Celebrating the Fourth

  • Katie Beth Haydon

Illustrations by Mackenzie Shivers

Before you read this story, you might like to print out the activity sheet that you will find here.

How do you and your family celebrate the Fourth of July? Do you have a cookout, go to a parade, or watch fireworks? Have you ever wondered whether the ways you celebrate are similar to the ways Mary Baker Eddy did?

Of course, July 4, 1776, was the historic day when the American colonies claimed their freedom from Great Britain by signing the Declaration of Independence. That’s why we celebrate the Fourth of July and sometimes call it Independence Day.

Independence is another word for freedom, and freedom was very important to Mary Baker Eddy. She celebrated Independence Day many times throughout her life.

For example, in 1864, Mrs. Eddy attended a Fourth of July concert in Lynn, Massachusetts where she lived at the time. She wrote a review of the concert in the town newspaper:

“Their music, as usual, bore a patriotic stamp . . . [and] was sung and acted with inimitable skill. . ..”1  (“Inimitable” means that it was so good that it was hard to copy!)

Her article went on to describe the festive decorations on the stage, including plants and American flags. She observed that many times during the concert a “rocket” went off. Rockets were what they called certain types of fireworks back then.

Another year, Mrs. Eddy baked a cake for a Fourth of July celebration in honor of soldiers who had come home from the Civil War. It looked like a beautiful sculpture, so the soldiers were in for a big surprise when they found out it was actually a cake!

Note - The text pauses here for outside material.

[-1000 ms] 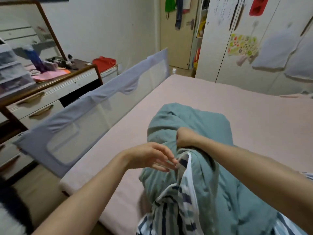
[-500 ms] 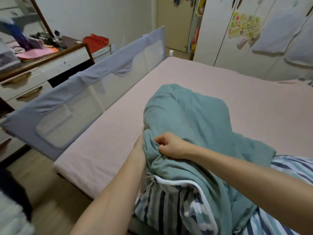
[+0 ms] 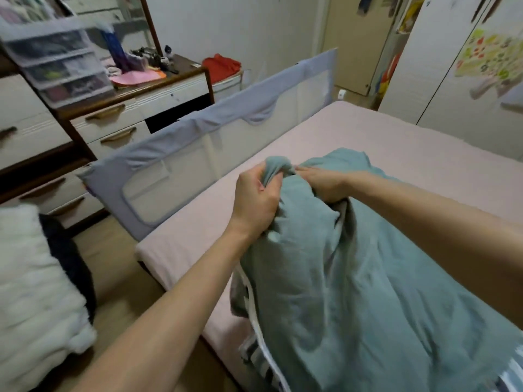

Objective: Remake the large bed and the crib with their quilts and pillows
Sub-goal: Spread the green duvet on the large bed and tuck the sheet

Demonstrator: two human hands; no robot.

The word “emancipation”—which means setting someone free—was painted on the cake stand, Mrs. Eddy later remembered, and on the top of the cake were the words “God” and “liberty.” “I painted a little American flag that floated over a kneeling model of [little] Samuel,” she said.2 (Do you remember the story of Samuel, the boy who heard God’s voice calling him, in the Bible? You can find it in I Samuel 3.)

Several years later, just as Mrs. Eddy was writing Science and Health with Key to the Scriptures, the Fourth of July was one of the most celebrated holidays in America. Some kids said it was even more exciting than Christmas!3 This was especially true during the centennial celebrations of July 4, 1876. A “centennial” is a 100-year anniversary, and you can imagine how exciting it was to celebrate 100 years of freedom since the signing of the Declaration of Independence!

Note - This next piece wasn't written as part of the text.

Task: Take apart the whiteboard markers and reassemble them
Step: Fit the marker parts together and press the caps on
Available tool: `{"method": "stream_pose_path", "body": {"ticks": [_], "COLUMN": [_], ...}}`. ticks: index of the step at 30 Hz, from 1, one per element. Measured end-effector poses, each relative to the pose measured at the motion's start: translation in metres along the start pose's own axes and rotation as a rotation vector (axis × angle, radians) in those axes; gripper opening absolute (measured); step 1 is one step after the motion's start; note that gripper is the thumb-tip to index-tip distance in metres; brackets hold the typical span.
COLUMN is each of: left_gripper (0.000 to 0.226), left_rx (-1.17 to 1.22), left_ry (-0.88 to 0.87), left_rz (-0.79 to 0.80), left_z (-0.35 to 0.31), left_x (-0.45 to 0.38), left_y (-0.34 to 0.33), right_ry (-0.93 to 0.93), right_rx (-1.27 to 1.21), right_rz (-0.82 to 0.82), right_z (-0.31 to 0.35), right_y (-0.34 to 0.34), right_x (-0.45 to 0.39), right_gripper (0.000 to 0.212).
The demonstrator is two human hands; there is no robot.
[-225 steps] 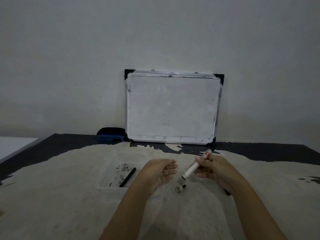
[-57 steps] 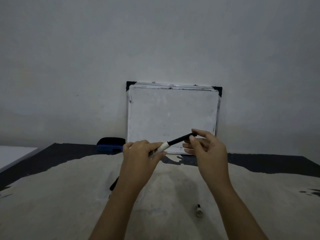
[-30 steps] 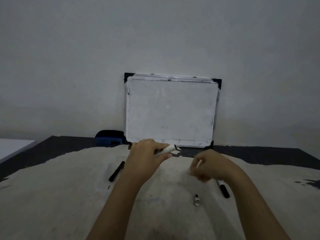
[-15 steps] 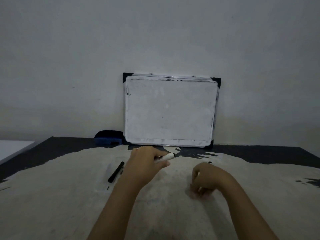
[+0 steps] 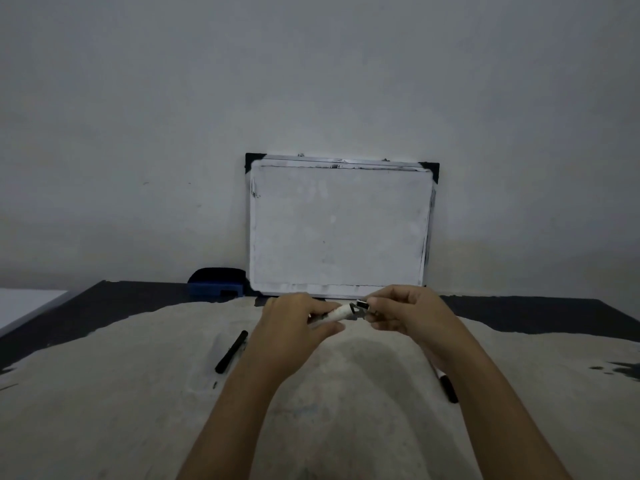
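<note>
My left hand (image 5: pixel 294 323) grips a white marker barrel (image 5: pixel 337 312) held above the table, its open end pointing right. My right hand (image 5: pixel 408 315) pinches a small end cap (image 5: pixel 362 305) against that open end. A thin black rod (image 5: pixel 231 351), which looks like an ink core, lies on the cloth to the left of my left forearm. Another black marker part (image 5: pixel 448 388) lies on the cloth just right of my right forearm, partly hidden by it.
A small whiteboard (image 5: pixel 341 226) leans on the wall at the back. A blue eraser (image 5: pixel 216 287) sits to its left on the dark table (image 5: pixel 104 299). A pale cloth (image 5: pixel 104 393) covers most of the table.
My right hand picked the small end cap up from the cloth and raised it to the barrel's end. The left hand kept its hold on the barrel.
</note>
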State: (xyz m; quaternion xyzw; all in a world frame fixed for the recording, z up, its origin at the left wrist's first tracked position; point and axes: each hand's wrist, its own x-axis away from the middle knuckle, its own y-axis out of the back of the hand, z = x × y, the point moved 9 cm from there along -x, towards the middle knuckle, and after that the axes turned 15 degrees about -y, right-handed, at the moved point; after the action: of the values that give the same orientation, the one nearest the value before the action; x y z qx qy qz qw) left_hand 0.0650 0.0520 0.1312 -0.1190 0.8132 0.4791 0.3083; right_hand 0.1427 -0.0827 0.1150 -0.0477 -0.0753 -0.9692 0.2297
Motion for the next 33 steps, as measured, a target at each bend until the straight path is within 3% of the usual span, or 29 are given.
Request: {"method": "stream_pose_path", "body": {"ticks": [6, 28, 33], "left_gripper": [0.024, 0.021, 0.022], "left_rx": [-0.018, -0.105, 0.011], "left_ry": [-0.018, -0.089, -0.027], "left_rz": [0.016, -0.018, -0.08], "left_z": [-0.001, -0.011, -0.008], "left_x": [0.001, -0.005, -0.003], "left_y": [-0.002, 0.002, 0.004], "right_ry": [0.017, 0.154, 0.188], "right_rx": [0.075, -0.015, -0.094], "right_rz": [0.003, -0.075, -0.089], "right_z": [0.003, 0.013, 0.016], "right_y": [-0.002, -0.01, -0.011], "right_x": [0.004, 0.009, 0.012], "right_gripper": [0.011, 0.024, 0.023]}}
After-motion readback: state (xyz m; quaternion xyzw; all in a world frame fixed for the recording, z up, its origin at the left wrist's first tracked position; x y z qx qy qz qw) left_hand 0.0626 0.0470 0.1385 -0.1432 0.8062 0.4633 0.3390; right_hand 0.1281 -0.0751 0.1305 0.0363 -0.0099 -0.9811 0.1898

That day, many towns around the country hosted festive parades. In Concord, New Hampshire, just about six miles from Mrs. Eddy’s childhood home in Bow, there were two parades totaling three miles long! The first one was called a calithumpian parade, a common word back then that meant it was silly and goofy and loud. It was filled with people dressed up in funny costumes, some with masks, clowning around.4

In many towns across the country, church bells rang at certain times throughout the day. Families pulled picnics out of wagons and carriages in town squares at noontime and listened to concerts, political speeches, and the reading of the Declaration of Independence. They said prayers and sang hymns. Often children were allowed to spend a few pennies to buy a refreshing glass of lemonade, or gingerbread or candy.

In Concord, another parade marched through town after lunch, with seven carriages of schoolchildren. There were brass bands and drums, too, along with fire companies, floats with scenes of early America, and even a working printing press rolling down the street! There were also people from different trades and shops, like soapmakers and stone cutters and jewelers. Can you imagine seeing 37 butchers walking down the street in their white aprons?!5

Across America on that day, and on many Fourths of July afterward, there were patriotic songs, reenactments of battles, toasts to the Constitution and to freedom, and a night capped off by fireworks, firecrackers, and more canons.

One of the most famous Fourth of July celebrations in the Christian Science movement was over 20 years after these centennial celebrations. About 2,500 people dressed in their best Sunday clothes came by Mrs. Eddy’s invitation to her Pleasant View home in Concord, New Hampshire, on July 5, 1897.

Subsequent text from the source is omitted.